Dr. Schwarz work appeared in scholarly journals including AER, RAND etc. His academic papers received attention in popular press. Business Week reported that as a result of publication of the paper by Dr. Schwarz and two of his students "Close-mouthed Google has opened up about AdWords since the three economists cracked its code" (March 6, 2006). Dr. Schwarz work was profiled in a number of other outlets including the front page of the Wall Street Journal.
- Title: Models for the compressible web
Silvio Lattanzi, La Sapienza University of Rome, Yahoo! Research Intern
Abstract: Graphs resulting from human behavior have been intensely studied in the past decade. In this talk we take our understanding of behavioral graphs a step further by studying the compressibility of web graph models.

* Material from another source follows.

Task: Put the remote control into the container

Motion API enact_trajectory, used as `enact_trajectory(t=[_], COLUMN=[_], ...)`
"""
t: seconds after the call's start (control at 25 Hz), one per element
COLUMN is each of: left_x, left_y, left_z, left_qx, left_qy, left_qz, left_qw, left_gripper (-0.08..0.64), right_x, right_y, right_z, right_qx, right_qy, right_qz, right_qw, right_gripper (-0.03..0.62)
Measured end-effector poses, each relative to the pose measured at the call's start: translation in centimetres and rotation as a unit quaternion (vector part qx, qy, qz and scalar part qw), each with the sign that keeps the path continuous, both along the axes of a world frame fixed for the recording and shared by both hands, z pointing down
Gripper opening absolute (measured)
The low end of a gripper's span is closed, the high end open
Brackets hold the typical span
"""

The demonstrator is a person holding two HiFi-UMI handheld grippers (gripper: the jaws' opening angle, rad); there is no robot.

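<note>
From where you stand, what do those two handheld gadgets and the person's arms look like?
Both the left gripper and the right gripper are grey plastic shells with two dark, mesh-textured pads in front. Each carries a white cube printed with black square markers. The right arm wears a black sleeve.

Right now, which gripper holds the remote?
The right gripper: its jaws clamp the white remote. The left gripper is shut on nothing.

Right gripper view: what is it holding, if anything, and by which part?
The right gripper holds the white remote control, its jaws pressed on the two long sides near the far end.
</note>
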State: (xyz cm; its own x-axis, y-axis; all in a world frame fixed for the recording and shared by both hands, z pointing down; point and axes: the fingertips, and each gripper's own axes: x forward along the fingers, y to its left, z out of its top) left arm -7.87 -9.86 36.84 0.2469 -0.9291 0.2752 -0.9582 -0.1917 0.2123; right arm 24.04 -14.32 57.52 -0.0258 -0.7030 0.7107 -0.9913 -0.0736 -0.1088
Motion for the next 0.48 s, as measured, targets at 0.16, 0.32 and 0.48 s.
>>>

We first show that an empirical property of web graph —their compressibility — cannot be exhibited by well-known graph models. Then, inspired by the empirical evidence that the distribution of the lengths of edges of the web graphs follow a power law distribution, we develop a new model for web graphs and we show that it does exhibit compressibility, in addition to previously modeled web graph properties.
Silvio Lattanzi received his bachelor (2005) and master (2007) degree both with highest honors from the Computer Science department of Sapienza University of Rome. He is now a PhD student in Computer Science, his advisor is Alessandro Panconesi. Silvio joined Google Mountain View for two summer internships in 2008 and 2009, his host was D. Sivakumar. Silvio visited from February to April 2010 the University of Texas Austin where his host was Lorenzo Alvisi. He just finished his internship at Yahoo! Research in Santa Clara, his host being Ravi Kumar. Silvio's research interests are in social networks, information retrieval and randomized algorithms.